# Task brief
Copy out, from the data below, each line in which the word "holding" occurs.

# Input
^^^^
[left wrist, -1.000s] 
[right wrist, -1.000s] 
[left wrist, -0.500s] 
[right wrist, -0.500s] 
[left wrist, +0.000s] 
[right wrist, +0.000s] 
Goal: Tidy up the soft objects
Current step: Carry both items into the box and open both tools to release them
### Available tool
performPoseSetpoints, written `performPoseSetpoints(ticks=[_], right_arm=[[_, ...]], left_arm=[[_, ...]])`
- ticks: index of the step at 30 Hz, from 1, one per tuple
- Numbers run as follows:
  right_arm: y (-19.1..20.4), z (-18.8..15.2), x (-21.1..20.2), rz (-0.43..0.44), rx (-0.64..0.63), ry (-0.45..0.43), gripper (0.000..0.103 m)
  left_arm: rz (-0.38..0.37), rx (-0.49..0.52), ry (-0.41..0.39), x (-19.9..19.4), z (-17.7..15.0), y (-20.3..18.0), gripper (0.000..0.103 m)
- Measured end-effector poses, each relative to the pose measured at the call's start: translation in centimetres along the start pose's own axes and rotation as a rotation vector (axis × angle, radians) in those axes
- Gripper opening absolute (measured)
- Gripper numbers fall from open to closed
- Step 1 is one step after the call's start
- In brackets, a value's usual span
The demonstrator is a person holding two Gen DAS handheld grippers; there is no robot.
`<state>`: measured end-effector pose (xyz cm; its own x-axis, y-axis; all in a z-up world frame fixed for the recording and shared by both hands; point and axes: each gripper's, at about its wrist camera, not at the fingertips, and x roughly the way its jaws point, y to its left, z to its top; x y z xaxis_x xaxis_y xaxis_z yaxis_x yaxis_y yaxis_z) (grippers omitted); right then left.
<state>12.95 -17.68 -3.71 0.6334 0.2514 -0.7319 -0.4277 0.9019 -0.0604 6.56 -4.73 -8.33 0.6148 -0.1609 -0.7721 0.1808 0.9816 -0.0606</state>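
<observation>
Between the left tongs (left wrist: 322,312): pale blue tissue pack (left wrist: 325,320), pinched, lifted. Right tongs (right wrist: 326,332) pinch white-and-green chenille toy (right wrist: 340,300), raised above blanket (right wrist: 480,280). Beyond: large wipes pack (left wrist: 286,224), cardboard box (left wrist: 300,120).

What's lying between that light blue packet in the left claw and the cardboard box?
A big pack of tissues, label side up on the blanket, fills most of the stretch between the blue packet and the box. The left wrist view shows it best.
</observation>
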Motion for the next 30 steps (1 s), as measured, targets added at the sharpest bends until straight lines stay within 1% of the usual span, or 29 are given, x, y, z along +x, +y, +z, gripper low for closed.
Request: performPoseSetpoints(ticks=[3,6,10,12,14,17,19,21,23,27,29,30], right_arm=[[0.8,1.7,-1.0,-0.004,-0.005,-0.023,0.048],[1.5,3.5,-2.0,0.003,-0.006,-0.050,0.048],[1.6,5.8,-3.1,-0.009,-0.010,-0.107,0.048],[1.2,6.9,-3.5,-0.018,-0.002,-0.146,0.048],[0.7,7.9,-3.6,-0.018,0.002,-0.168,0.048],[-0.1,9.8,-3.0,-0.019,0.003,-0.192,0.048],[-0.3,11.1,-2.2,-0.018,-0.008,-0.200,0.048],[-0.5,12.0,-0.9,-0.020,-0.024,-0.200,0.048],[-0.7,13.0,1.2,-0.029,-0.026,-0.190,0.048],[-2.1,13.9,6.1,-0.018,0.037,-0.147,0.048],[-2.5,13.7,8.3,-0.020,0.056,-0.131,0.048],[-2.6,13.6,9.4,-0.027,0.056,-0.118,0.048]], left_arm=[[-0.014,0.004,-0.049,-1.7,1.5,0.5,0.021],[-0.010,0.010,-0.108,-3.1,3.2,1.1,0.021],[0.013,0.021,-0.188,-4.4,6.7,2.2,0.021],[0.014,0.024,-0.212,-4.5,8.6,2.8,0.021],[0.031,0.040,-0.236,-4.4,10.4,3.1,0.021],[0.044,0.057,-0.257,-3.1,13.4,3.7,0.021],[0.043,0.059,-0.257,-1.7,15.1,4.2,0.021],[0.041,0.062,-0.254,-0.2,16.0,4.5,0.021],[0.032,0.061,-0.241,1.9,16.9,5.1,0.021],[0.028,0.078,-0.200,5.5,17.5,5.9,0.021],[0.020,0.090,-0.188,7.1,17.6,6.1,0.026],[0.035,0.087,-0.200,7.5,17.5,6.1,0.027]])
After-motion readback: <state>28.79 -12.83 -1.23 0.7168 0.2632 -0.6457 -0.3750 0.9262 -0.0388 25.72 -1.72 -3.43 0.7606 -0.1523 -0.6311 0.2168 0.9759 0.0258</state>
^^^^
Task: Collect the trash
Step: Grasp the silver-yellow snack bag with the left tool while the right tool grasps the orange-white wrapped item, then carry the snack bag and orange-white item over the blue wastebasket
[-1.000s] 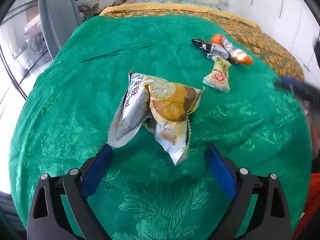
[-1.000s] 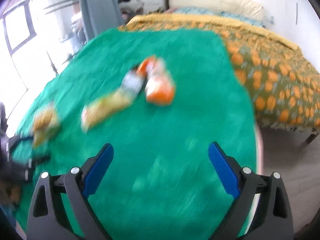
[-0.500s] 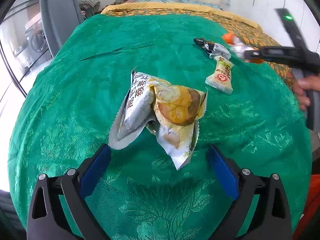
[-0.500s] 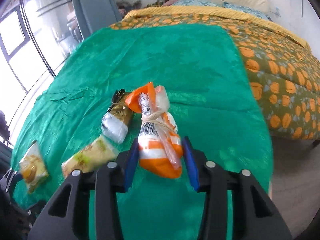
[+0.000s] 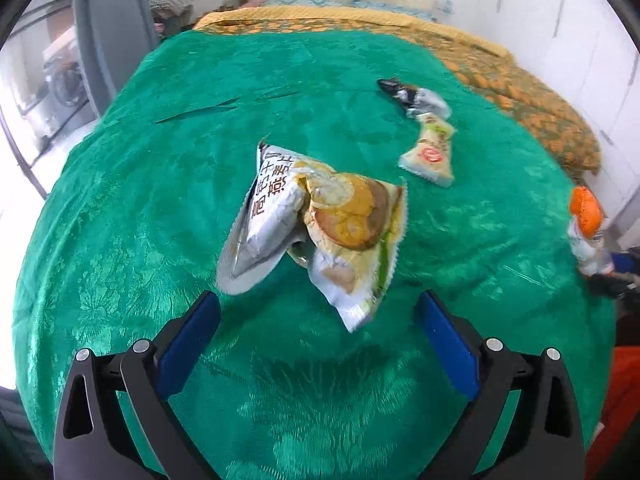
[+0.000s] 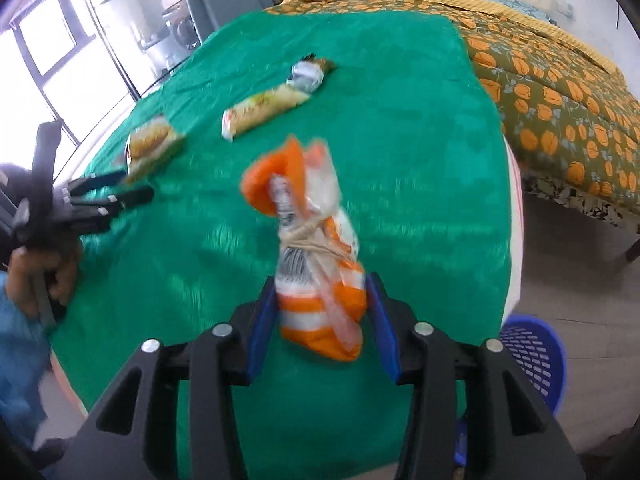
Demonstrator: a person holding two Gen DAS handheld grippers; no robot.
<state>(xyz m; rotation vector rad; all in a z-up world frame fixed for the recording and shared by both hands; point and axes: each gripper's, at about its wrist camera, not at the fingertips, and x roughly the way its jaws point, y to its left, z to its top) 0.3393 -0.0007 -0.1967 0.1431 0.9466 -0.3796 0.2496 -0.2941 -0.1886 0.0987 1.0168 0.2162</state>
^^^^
# Reply
The demonstrator is a person holding two Gen DAS handheld grippers; there is no robot.
Demonstrator: a person holding two Gen DAS handheld grippers; no robot.

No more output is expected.